Print exactly those lines that run from the beginning of the data to the line bearing "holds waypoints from", inclusive.

[[ Information provided open ]]

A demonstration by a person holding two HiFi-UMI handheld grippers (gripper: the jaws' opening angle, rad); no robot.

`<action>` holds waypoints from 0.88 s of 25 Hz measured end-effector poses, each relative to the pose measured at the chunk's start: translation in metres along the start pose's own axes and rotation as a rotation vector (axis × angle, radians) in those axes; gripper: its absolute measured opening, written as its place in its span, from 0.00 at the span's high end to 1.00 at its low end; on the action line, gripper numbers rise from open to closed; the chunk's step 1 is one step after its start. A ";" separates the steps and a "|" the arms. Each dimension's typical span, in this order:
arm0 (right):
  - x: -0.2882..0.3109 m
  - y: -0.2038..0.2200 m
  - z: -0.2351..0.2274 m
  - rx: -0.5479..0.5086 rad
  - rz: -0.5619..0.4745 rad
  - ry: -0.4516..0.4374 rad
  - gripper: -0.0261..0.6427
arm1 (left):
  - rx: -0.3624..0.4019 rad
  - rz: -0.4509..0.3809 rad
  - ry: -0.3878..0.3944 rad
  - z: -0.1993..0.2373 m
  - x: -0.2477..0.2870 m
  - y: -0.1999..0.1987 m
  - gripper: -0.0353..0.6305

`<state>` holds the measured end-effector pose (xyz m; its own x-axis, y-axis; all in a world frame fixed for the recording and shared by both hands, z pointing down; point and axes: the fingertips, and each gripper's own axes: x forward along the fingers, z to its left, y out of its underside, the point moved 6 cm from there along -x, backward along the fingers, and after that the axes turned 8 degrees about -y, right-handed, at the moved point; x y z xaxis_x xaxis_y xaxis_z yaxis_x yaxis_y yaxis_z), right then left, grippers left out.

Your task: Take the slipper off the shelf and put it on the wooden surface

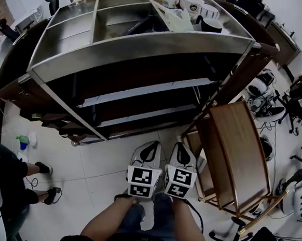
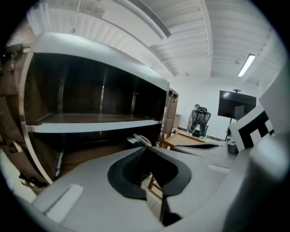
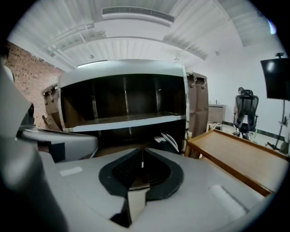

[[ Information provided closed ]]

▶ **Reply to the exercise**:
A demonstration by a person holding two HiFi-UMI handheld grippers (gripper: the jaws' opening angle, rad); no robot.

`<action>` holds waypoints from 0.88 s of 25 Hz measured end-effector poses, each relative to the pose measured at the chunk's start: translation in metres along the start pose's own axes and rotation as a rotation vector (axis × angle, radians) in those axes; gripper: its absolute measured opening, written as its place in its span, from 0.00 at the span's high end to 1.00 at its low end; on the action line, gripper numbers rise from open to closed; the chunk's step 1 is one step after its start. A ";" separates the steps and a "|" the arms. Each dimension's typical span, in this order:

No more output is needed.